なお、1.0万円/kWh(日産のいう65ドル)で、内燃機関と同等のコストとなると言われています。液系では、LFP電池などの低コスト電池の開発が進んでおり、早ければ2025年にはこのコストに到達するとされています。

日産自動車の全固体電池開発状況

日産自動車は、全固体電池の積層ラミネートセルを試作生産する設備を公開。社内での技術開発の様子を示しています。この中で、分子レベルの材料開発から、電池パックまで内製しているとあり、全固体電池は手の内で育てたいという思惑が感じられます。電池技術を自動車メーカーが持つことは重要で、特にEVのコストの主要因となる電池を握ることができれば、他社に対してコスト面で優位に立つことができます。
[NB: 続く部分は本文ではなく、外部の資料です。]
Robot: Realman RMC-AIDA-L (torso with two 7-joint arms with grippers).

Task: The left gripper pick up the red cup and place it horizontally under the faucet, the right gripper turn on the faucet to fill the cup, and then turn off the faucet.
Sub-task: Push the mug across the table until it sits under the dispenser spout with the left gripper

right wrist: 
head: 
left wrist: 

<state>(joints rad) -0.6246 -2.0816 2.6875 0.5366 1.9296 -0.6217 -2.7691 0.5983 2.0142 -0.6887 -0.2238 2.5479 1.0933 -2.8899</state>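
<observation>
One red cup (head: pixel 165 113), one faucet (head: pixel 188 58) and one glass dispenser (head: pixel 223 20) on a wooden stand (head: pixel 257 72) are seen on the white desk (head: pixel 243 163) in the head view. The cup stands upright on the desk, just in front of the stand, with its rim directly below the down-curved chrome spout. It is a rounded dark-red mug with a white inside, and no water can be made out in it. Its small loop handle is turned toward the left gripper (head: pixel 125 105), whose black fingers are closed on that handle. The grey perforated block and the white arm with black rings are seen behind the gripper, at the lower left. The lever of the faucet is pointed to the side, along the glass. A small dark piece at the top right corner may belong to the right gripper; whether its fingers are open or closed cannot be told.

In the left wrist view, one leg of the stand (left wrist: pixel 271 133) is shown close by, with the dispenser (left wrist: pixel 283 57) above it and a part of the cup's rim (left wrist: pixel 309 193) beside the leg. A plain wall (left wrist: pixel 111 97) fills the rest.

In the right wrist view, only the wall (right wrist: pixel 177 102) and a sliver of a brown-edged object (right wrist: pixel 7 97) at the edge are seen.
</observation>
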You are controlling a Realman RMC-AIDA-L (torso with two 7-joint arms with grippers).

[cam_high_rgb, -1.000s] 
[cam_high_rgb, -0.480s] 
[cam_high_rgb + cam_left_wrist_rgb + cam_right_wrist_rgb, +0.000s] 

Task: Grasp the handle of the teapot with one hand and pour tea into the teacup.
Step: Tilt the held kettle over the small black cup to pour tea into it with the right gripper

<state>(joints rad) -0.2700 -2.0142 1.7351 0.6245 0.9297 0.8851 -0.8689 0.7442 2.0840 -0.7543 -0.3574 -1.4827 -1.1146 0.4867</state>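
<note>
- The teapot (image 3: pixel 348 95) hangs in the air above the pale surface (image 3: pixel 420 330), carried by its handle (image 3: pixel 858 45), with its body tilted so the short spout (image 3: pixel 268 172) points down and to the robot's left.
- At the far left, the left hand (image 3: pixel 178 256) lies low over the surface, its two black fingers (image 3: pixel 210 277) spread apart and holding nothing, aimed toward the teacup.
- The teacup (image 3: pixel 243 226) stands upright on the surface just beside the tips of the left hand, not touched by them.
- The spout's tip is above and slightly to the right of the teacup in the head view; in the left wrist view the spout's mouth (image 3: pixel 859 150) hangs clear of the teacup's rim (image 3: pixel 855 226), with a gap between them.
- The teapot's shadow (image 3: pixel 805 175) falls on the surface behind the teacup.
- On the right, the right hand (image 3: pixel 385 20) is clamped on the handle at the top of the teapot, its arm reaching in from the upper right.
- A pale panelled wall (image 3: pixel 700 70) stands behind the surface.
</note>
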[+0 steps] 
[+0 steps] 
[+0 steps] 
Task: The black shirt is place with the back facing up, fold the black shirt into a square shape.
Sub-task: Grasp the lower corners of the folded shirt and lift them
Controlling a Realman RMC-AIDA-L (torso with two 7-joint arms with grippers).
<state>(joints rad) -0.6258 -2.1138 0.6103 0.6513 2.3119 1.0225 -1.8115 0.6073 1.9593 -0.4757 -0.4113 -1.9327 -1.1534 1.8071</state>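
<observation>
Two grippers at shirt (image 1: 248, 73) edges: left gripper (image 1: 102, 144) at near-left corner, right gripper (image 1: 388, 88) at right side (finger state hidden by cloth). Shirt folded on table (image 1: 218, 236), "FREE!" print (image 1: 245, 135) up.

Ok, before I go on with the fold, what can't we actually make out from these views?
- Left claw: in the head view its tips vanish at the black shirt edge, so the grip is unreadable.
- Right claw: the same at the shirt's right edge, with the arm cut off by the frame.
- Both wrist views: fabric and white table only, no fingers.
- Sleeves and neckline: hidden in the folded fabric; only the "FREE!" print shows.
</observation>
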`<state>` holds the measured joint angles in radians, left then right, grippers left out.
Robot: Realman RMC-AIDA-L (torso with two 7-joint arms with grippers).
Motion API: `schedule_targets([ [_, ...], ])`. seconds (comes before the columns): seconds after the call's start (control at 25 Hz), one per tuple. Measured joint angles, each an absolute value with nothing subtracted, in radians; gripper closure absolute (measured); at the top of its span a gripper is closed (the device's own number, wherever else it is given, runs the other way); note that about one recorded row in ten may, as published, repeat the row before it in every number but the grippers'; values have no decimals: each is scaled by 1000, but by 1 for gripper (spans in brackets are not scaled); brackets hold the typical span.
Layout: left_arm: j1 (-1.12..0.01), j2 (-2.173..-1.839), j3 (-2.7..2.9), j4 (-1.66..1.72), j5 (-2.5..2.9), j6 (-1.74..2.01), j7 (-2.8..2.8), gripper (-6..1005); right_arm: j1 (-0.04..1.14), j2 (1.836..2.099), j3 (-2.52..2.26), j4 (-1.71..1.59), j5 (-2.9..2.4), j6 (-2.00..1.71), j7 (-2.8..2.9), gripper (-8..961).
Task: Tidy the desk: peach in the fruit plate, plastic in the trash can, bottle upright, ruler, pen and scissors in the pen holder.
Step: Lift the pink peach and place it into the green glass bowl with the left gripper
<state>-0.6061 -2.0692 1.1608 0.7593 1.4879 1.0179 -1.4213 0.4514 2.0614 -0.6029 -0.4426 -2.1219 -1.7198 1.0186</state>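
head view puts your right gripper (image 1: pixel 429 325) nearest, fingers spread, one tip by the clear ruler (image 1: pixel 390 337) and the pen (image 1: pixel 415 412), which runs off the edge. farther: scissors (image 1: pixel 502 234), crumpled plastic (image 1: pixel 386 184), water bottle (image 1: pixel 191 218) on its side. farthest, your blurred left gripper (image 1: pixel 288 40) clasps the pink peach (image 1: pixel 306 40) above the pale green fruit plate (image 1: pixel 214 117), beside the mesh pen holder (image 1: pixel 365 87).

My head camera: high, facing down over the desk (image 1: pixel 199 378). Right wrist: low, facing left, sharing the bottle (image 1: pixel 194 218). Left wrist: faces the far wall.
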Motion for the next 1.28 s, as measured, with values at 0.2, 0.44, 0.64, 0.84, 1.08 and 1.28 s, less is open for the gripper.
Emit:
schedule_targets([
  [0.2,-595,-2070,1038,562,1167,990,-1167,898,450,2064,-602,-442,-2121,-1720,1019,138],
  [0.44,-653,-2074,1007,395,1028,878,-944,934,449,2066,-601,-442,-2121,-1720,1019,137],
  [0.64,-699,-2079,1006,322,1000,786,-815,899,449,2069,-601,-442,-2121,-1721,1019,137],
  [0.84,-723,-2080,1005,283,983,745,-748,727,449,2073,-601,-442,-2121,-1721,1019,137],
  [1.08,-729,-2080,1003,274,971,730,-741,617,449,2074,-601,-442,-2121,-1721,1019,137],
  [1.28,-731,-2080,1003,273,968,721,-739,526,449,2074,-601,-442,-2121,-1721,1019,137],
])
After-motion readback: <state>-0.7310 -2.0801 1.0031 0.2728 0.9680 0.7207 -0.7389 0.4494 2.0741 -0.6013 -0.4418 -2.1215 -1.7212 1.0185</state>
日産自動車は、全固体電池を2028年に実用化すると明言しています。2028年の全固体電池は、硫化物系の固体電解質を使った全固体電池と考えられますが、明確に仕様を示す資料は見当たりませんでした。

特許数の推移

Comparison of Patent Applications for Solid-State Batteries
J-PlatPatで固体電池の分類コードH01M10(二次電池:その製造)の推移をカウント

トヨタ・ホンダ・日産の三社の固体電池関連特許を調査しました。

・固体電池の特許は、トヨタ自動車の出願数が圧倒的
・トヨタがこの分野の研究開発に多額の投資をしていることを示唆
・競合他社よりも固体電池の市場投入に近づいている可能性

日産の目線では、先行するトヨタを追従する必要があります。全固体電池投入のタイミングを早め、その性能を向上させるために、より多くの研究開発投資が必要と考えます。

製造ラインは公開済み

A4ノート程度の大きさのパウチセルを評価している様子がうかがえる(日産自動車HPより)
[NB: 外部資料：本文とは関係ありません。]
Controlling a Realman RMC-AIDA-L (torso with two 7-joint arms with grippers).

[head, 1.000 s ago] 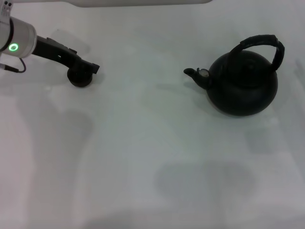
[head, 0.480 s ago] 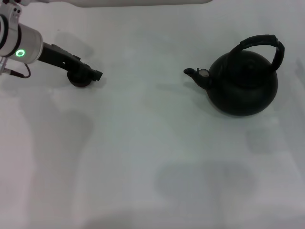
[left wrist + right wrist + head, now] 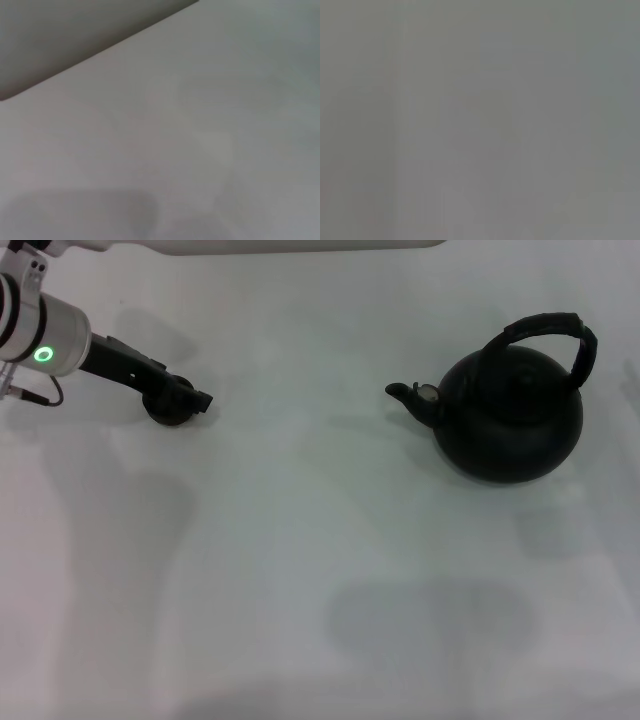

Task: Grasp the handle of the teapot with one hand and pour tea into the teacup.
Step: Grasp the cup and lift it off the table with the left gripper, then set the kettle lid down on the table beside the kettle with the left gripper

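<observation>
A: What've you got on the left side rn?

B: Your left gripper (image 3: pixel 190 398) sits at the far left of the white table (image 3: pixel 300 570), right over the teacup (image 3: pixel 168 410). The cup's mostly hidden under the black fingers, so you can't tell if they're spread or closed on it. Prob the arm is there to steady or position the cup for the pour, but that's a guess. Left wrist view gives you only bare tabletop, no fingers.

A: And moving right?

B: Middle of the table is bare. Then the teapot (image 3: pixel 510 415) stands upright at the right, well apart from the cup, spout (image 3: pixel 405 393) pointing left toward it, which suits a pour in that direction. The handle (image 3: pixel 545 335) arches over the top, untouched. Your right gripper isn't in view at all; right wrist view shows nothing you can use. No tea visible anywhere.

A: Anything diff vs a sec ago?

B: The left arm has shifted: its green-lit wrist is higher and farther in, and the fingertip end has moved a bit right over the cup. The cup looks nudged slightly too. Teapot hasn't budged. Handle grasp isn't started yet.
</observation>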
日産自動車での全固体電池の研究開発体制は知る由もありませんが、研究設備や取り組みは、一部紹介されています。全固体電池のセルのサイズとしては、大きな正方形(10cm角)のセルに移行しているとのこと。最終的にはノートパソコンほどの大きさのセルになるとしています。

分子レベルの材料研究から行っていると述べられており、固体電解質の材料研究にも取り組んでいるものと考えられます。

全固体電池とは

全固体電池は、従来のリチウムイオン電池のような液体やゲル状の電解質の代わりに、固体の電解質を使用したリチウムイオン電池です。

  • 液体とは異なり液漏れや蒸発がなく、安全性が高く、安定している
  • イオン伝導性が高く、充放電時間の短縮やエネルギー密度の向上が期待できる

全固体電池に使用できる固体電解質には、硫化物、酸化物系など、いくつかの種類があり、種類によって特性や利点、課題が異なるります。酸化物系の電解質はイオン伝導性が高い一方で、脆く、割れやすいために量産が困難とされています。一方、硫化物系の電解質は柔軟性があり加工しやすいが、酸化物系の電解質よりもイオン伝導度が低いという欠点があります。

まとめ

日産自動車は、2028年までに全固体電池を搭載したEVを発売すると発表しました。全固体電池の技術に関して注目すべき項目は以下の通りです。

  • 硫化物型と推定
  • 1000W/Lの電池容量の目標
  • リチウム金属負極を採用
  • コバルトフリーの正極の開発を推進

トヨタ自動車も、2027~2028年に全固体電池を実用化する目標を掲げています。今後の動向に注目したいと思います。